§ **EXERCISE**
Exclude all pictures from your copy of the data below, which should otherwise match exactly.

**** RECORDED INFORMATION

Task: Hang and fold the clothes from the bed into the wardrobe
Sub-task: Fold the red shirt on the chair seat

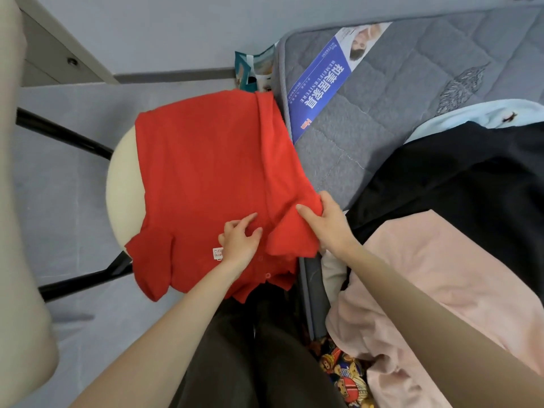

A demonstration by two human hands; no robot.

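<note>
A red polo shirt [206,172] lies spread over a round cream stool [122,189], its buttoned placket and collar end nearest me. My left hand [240,241] rests on the shirt near the collar, fingers loosely bent on the cloth beside a small white label. My right hand [321,220] grips the shirt's right edge, with a fold of red fabric pinched between thumb and fingers. On the grey mattress [382,92] to the right lie a black garment [459,178], a pink garment [426,278] and a pale blue one [482,114].
The stool's black metal legs [67,136] reach left across the grey floor. A teal bag [253,70] stands between stool and mattress. A patterned cloth with bears [344,375] lies at the bed's near edge. A white furniture edge [59,48] runs along the upper left.
</note>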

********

§ **ANSWER TO THIS PROBLEM**
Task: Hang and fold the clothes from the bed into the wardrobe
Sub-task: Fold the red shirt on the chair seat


A demonstration by two human hands; no robot.

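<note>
A red polo shirt [206,172] lies spread over a round cream stool [122,189], its buttoned placket and collar end nearest me. My left hand [240,241] rests on the shirt near the collar, fingers loosely bent on the cloth beside a small white label. My right hand [321,220] grips the shirt's right edge, with a fold of red fabric pinched between thumb and fingers. On the grey mattress [382,92] to the right lie a black garment [459,178], a pink garment [426,278] and a pale blue one [482,114].
The stool's black metal legs [67,136] reach left across the grey floor. A teal bag [253,70] stands between stool and mattress. A patterned cloth with bears [344,375] lies at the bed's near edge. A white furniture edge [59,48] runs along the upper left.
</note>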

There is nothing else to this exercise.